Okay, went in and clicked on the Avis quote button.  Came back with a rate of $237.81, which is more than the reservation I currently have at $226.24.  And what's interesting is that is asked me for my Wizard number.

Thrifty had no rates available and Budget came back with a quote of $229.59, still more than the reservation I currently have.  I'm still waiting to see what comes back as the "best" rate.


----------



## calgarygary (Aug 12, 2009)

As you have a fall back reservation, I suggest also using Priceline close to when you travel - that will probably give you the lowest rates.  Visit betterbidding.com to see what rates are being successful.


----------



## Luanne (Aug 12, 2009)

And, here is what I got back:

"Sorry we will not have 2010 rates until early Sept. Please check back then."


----------



## UWSurfer (Aug 12, 2009)

Luanne said:


> I saw that.  But I opted to find out what their "best" rate is.  I have time.
> 
> Okay, went in and clicked on the Avis quote button.  Came back with a rate of $237.81, which is more than the reservation I currently have at $226.24.  And what's interesting is that is asked me for my Wizard number.
> 
> Thrifty had no rates available and Budget came back with a quote of $229.59, still more than the reservation I currently have.  I'm still waiting to see what comes back as the "best" rate.



Thanks for this folks!!! 

I had made reservations for our trip in February/March 2010 in Maui and Kaui with Alamo back in May 09.  
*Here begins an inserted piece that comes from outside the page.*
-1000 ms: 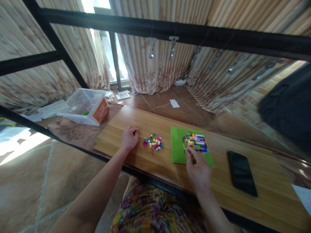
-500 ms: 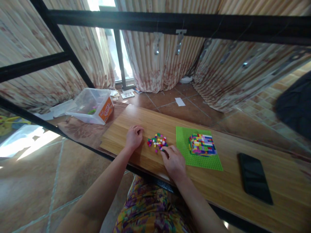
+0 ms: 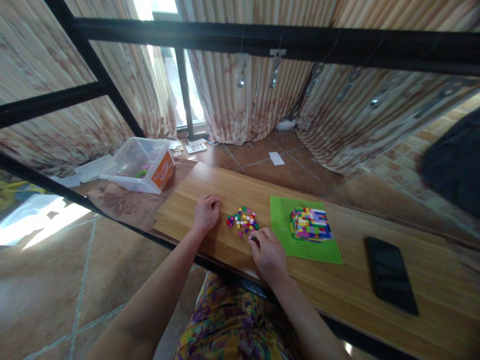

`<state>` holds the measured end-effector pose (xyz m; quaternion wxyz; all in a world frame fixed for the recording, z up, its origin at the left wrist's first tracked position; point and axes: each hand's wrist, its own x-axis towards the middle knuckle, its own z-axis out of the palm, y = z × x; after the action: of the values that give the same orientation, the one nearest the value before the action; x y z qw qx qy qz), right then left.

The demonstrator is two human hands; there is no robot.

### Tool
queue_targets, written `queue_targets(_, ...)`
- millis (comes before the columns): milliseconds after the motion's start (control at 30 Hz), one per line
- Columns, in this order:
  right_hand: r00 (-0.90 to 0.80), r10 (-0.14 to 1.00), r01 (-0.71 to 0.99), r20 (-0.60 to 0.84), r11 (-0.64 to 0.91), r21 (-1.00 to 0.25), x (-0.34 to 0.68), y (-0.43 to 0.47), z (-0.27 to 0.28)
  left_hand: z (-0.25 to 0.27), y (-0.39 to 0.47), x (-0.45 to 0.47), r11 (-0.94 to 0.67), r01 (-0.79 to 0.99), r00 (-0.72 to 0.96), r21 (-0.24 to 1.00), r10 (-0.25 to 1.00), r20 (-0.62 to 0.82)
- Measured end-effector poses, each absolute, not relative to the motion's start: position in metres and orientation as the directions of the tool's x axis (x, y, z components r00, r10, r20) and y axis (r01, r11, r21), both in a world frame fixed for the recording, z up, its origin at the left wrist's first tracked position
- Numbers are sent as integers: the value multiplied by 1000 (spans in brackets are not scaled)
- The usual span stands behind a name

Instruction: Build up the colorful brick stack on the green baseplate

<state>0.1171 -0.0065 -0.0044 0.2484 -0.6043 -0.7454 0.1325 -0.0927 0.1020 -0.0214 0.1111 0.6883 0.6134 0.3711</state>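
Note:
My left hand [image 3: 207, 213] rests on the wooden table with its fingers curled in, left of a loose pile of small toy bricks [image 3: 243, 219] in many colours. At the near right edge of the pile, my right hand [image 3: 269, 254] is closed in a pinch. What lies between its thumb and forefinger is too small to make out. A green studded baseplate [image 3: 281, 220] lies just right of that hand. On it stands a multicoloured block of stacked bricks [image 3: 311, 224], apart from both hands.
A black phone [image 3: 392, 275] lies on the table [image 3: 225, 182] at the right. Beyond the table's left end stands a clear plastic box [image 3: 129, 162] with an orange label and a few bricks inside. A black metal bar [image 3: 240, 37] crosses above the far side.
My right hand has drawn back slightly from the pile, toward me, its fingers still pinched. My left hand stays where it was. The view has shifted a little.

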Motion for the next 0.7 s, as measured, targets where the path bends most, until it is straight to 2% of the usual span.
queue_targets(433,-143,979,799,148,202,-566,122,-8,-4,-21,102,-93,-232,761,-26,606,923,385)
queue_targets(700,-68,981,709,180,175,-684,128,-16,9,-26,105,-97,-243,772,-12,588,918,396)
Through this company I was able to save $60 over what was booked with Alamo in OGG.

Kaui is a bit of a different story where Alamo's May's quoation beating those linked by roughly $70.   I've not looked at Alamo's current pricing.  (Next up through Costco once their coupons are good for 2010!)


----------



## Ken555 (Aug 16, 2009)

Thanks for the thread! 

This reminded me to check my upcoming trips. I was able to get a mid-size from Alamo via Priceline just now for September at $12/day + tax. This saves $107 compared to the Costco Alamo reservation I've had for months...for the same car! Total $188.62 for 10 days vs $296.15 from Costco/Alamo.

Now I'm checking other upcoming trips...


----------



## Calyn79 (Aug 22, 2009)

*bidding Priceline - how many tries do you get?*

Hi folks
I've bid Priceline only once and was successful on my first bid. 

Right now I'm looking for a car for Jan 2010 for 4 weeks. If I bid Priceline now and am unsuccessful, can I use the same information provided now later and bid later, perhaps even my same dollar bid? I seem to remember something that I read before that said you only get one shot at it, or you have to change your dates, car type, dollar bid, charge card #, etc.....is this true?

Any other hints would be helpful too. I can't believe the cost of cars this last little while. :annoyed: 

Thanks in advance to all you who bid Priceline regularly and know the 'ropes'.


----------



## Luanne (Aug 22, 2009)

Calyn79 said:


> If I bid Priceline now and am unsuccessful, can I use the same information provided now later and bid later, perhaps even my same dollar bid?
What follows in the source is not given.